Grâce à ces procédures civiles, Jennifer Carr souhaite retrouver ses fonctions avec tous les droits, pouvoirs, devoirs et responsabilités qui s'y rattachent. Elle demande également qu’on lui redonne accès à ses courriels, ses outils de travail électroniques, et qu’on lui permette à nouveau d’entrer dans les bureaux du syndicat et de travailler avec le personnel.

Dans sa requête, Jennifer Carr prétend que pendant plusieurs mois, le conseil d’administration a mené une campagne visant à l’évincer de son poste.

La demanderesse invoque que la Loi canadienne sur les organisations à but non lucratif n’a pas été respectée par les membres du conseil d’administration. Elle cherche à obtenir une ordonnance de la cour pour qu’ils s’y conforment et pour que ce qu’elle qualifie de suspension soit annulé.

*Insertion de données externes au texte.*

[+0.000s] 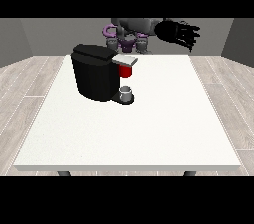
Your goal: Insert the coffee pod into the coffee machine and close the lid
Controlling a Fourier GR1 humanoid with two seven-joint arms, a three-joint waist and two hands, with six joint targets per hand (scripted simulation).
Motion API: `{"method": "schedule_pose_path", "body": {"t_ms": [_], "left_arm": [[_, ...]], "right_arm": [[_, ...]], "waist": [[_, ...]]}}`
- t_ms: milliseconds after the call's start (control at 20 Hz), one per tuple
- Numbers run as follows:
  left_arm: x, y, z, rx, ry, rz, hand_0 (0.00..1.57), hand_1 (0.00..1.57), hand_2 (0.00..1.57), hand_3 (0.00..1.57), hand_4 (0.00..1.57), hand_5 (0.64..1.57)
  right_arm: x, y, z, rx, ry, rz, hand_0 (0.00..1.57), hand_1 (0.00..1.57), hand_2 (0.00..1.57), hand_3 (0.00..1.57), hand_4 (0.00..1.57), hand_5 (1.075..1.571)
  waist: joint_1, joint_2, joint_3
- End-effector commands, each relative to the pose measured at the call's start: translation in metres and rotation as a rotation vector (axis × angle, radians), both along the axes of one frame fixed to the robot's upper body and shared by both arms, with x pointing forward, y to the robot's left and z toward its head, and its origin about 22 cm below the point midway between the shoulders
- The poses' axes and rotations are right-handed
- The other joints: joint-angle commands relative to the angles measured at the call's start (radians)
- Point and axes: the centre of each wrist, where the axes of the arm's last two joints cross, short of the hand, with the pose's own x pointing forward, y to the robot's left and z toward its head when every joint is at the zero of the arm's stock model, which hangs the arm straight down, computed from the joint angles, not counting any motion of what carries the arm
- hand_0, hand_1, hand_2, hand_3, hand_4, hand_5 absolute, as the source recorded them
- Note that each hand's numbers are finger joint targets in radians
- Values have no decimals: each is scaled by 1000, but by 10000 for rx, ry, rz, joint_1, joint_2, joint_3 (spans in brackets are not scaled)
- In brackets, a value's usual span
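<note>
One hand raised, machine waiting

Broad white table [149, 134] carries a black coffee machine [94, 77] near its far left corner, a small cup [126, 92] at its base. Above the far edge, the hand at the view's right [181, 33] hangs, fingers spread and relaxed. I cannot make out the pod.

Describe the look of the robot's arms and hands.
The hand at the view's right is black, with slender dark fingers on a black forearm. The torso behind is grey with purple curved parts by the shoulders. The other hand cannot be made out.
</note>
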Motion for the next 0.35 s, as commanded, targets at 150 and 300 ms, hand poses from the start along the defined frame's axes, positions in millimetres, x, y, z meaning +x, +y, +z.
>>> {"method": "schedule_pose_path", "body": {"t_ms": [150, 300], "left_arm": [[-9, 38, -37, -310, 1558, 1116, 0, 0, 0, 0, 266, 1571], [-12, 45, -62, -200, 1989, 1243, 0, 0, 0, 0, 266, 1571]], "right_arm": [[-17, 26, -72, 540, 757, 1696, 0, 0, 0, 0, 181, 1571], [-28, 25, -101, 840, 920, 1983, 0, 0, 0, 0, 259, 1571]], "waist": [[-1063, -1518, -2], [-1287, -1915, -5]]}}
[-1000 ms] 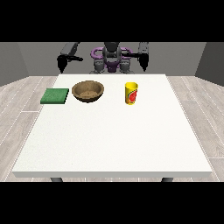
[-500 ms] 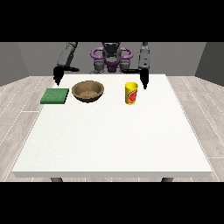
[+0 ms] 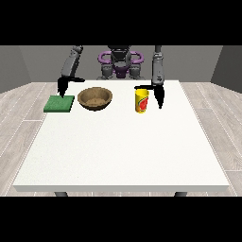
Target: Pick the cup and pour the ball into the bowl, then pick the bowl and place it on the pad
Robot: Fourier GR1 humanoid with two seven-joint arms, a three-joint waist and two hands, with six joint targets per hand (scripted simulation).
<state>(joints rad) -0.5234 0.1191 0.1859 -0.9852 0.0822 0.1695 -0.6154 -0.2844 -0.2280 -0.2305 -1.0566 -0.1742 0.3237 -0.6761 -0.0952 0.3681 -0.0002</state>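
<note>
A yellow cup (image 3: pixel 142 100) with a red mark stands upright on the white table (image 3: pixel 123 146), right of centre at the far side. The ball is not visible. A brown wooden bowl (image 3: pixel 95 98) sits to the cup's left. A green pad (image 3: pixel 59 103) lies left of the bowl. The hand at the view's right (image 3: pixel 158 94) hangs fingers-down just right of the cup, its thumb reaching over the cup's top, apart from it. The hand at the view's left (image 3: pixel 62 85) hangs above the pad's far edge with fingers pointing down.
The robot's torso (image 3: pixel 120 64) stands behind the table's far edge. The near half of the table holds nothing. Wooden floor surrounds the table.
Both arms have swung down and forward from a raised, spread pose. The hand at the view's right came down beside the cup; the other came down over the pad.
</note>
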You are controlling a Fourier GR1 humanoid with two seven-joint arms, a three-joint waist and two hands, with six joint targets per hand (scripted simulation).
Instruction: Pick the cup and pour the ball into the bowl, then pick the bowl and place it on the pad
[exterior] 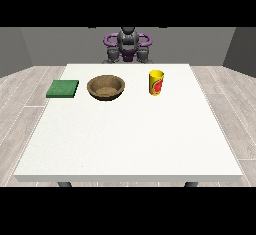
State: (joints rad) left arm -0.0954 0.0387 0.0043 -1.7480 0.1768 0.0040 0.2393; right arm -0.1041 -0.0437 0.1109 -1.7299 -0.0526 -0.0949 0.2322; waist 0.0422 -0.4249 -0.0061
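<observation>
A yellow cup (156, 82) with a red mark stands upright on the white table (130, 139), right of centre at the back. Its inside is hidden, so no ball shows. A brown wooden bowl (106, 87) sits to its left, and nothing shows inside it. A green square pad (63, 89) lies flat further left. The robot sits behind the table's far edge with both arms drawn in at its torso. The hand at the view's left (112, 55) and the hand at the view's right (144, 54) stay by the far edge, well away from the cup and bowl.
Cup, bowl and pad form a row along the back third of the table. The table's white surface stretches from that row to the front edge. Grey plank floor surrounds the table.
</observation>
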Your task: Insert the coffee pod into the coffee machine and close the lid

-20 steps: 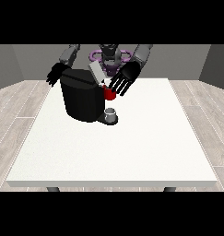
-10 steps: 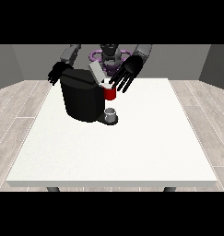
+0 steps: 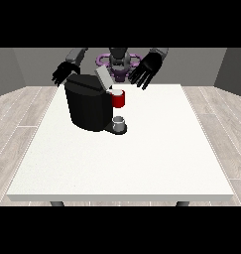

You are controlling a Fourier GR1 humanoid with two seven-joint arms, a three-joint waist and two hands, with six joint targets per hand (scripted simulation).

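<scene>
The black coffee machine [image 3: 87, 105] stands on the white table [image 3: 142, 158] at the back left, its grey lid [image 3: 103, 78] tilted up. A red thing at the machine [image 3: 118, 98] sits at its front right side. A small grey thing [image 3: 119, 122] rests on the machine's base plate below it. The hand at the view's right [image 3: 145, 71] hangs in the air above and to the right of the machine, fingers spread and straight, holding nothing. The hand at the view's left [image 3: 62, 73] hovers behind the machine's left top corner with relaxed fingers.
The robot's torso [image 3: 118, 62] stands behind the table's far edge. The table's front and right edges border a wooden floor.
The hand at the view's right has lifted up and to the right, away from the red thing at the machine. The other hand has barely moved.
</scene>
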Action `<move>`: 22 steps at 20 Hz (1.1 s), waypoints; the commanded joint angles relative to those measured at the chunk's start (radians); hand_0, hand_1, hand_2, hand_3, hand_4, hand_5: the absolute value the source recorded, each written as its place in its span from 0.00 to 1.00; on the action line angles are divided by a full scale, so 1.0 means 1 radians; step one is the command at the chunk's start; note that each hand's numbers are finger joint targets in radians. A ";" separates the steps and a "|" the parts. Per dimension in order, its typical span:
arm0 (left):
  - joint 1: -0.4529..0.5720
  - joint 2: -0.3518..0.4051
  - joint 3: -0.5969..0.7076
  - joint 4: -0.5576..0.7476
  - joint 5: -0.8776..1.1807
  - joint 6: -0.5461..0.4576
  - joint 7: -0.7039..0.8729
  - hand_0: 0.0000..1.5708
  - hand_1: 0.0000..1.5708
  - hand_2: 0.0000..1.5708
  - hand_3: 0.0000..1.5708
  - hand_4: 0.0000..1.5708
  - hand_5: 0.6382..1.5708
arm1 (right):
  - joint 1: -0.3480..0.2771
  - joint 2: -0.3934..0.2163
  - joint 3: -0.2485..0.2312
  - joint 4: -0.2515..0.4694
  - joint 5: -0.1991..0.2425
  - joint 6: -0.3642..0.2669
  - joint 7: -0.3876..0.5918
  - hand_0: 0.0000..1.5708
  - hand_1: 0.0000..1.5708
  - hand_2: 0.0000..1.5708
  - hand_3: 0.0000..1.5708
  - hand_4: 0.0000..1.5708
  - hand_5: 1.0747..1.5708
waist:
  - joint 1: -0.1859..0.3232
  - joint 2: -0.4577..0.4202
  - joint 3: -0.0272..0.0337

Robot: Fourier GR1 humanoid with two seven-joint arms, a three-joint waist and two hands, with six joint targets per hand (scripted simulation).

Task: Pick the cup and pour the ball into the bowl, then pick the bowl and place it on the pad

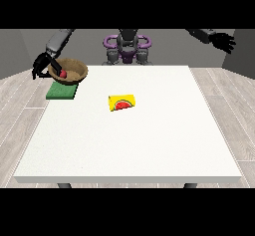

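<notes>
A brown bowl (72, 71) with a red ball (63, 73) inside it is held just above the green pad (62, 91) at the table's far left. The hand at the view's left (42, 65) has its fingers curled round the bowl's left rim. A yellow cup (123, 102) with a watermelon picture lies on its side near the table's middle. The hand at the view's right (223, 42) hangs in the air past the table's far right corner, fingers spread and holding nothing.
The white table (149, 150) stretches wide towards the camera. The robot's torso (127, 46) stands behind the far edge. Grey wood floor surrounds the table.
</notes>
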 commanded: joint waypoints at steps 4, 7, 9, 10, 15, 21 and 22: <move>-0.022 0.186 0.131 0.146 0.091 -0.149 -0.037 0.00 0.00 0.00 0.00 0.77 0.99 | -0.017 -0.031 -0.038 0.011 -0.028 0.021 -0.053 1.00 1.00 1.00 0.00 0.48 0.99 | -0.014 0.058 -0.0001; 0.001 0.147 0.108 0.104 0.078 -0.132 -0.061 0.00 0.00 0.00 0.00 0.75 0.99 | -0.027 -0.024 -0.091 0.083 -0.059 -0.023 -0.046 1.00 1.00 1.00 0.16 0.35 0.98 | 0.007 0.065 0.0005; -0.038 0.143 0.093 0.096 0.084 -0.134 -0.046 0.00 0.00 0.00 0.00 0.76 0.98 | -0.078 -0.106 -0.079 0.088 0.002 -0.103 0.009 0.99 0.99 1.00 0.66 0.00 0.98 | 0.023 0.100 0.0004; -0.002 0.135 0.094 0.055 0.075 -0.119 -0.061 0.00 0.00 0.00 0.00 0.76 0.99 | -0.061 -0.122 -0.125 0.140 -0.041 -0.056 -0.050 0.78 0.78 0.90 0.83 0.00 0.96 | 0.031 0.112 0.0012; -0.009 0.147 0.103 0.064 0.084 -0.130 -0.085 0.00 0.00 0.00 0.00 0.75 0.98 | -0.102 -0.098 -0.107 0.178 -0.058 0.021 -0.058 0.20 0.20 0.31 0.46 0.00 0.85 | 0.041 0.134 0.0010; -0.036 0.036 -0.019 -0.052 0.048 -0.041 0.076 0.00 0.00 0.00 0.00 0.64 1.00 | -0.132 -0.105 -0.061 0.193 -0.027 0.050 0.023 0.00 0.00 0.00 0.00 0.00 0.58 | 0.007 -0.004 0.0019; -0.033 0.004 -0.044 -0.094 0.072 -0.056 0.127 0.00 0.00 0.00 0.00 0.57 0.99 | -0.119 -0.151 -0.068 0.218 -0.021 0.065 0.031 0.00 0.00 0.00 0.00 0.00 0.57 | 0.022 -0.037 0.0029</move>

Le conseil d’administration était tenu de soumettre la question à une assemblée générale extraordinaire, afin que les membres de l’IPFPC puissent décider eux-mêmes si la présidente qu’ils ont élue devrait être exclue de ses fonctions, indique Me Chris Trivisonno, qui représente Jennifer Carr.

La requête vise donc aussi à obliger le conseil d’administration à convoquer une assemblée générale extraordinaire, note dans un courriel l’avocat du cabinet Conway Litigation.

Bien que les derniers mois aient été difficiles pour Mme Carr, sa première préoccupation [demeure] les membres de l'IPFPC, qui méritent un syndicat ancré dans les valeurs de la démocratie, de la transparence et de la représentation.

Une citation de Me Chris Trivisonno, avocat de Jennifer Carr
Un document de cours déposé sur une table

Un voyage à Dubaï controversé?
Les documents déposés au palais de justice d’Ottawa précisent que des tensions ont eu lieu lors de l’assemblée générale annuelle du syndicat, en novembre.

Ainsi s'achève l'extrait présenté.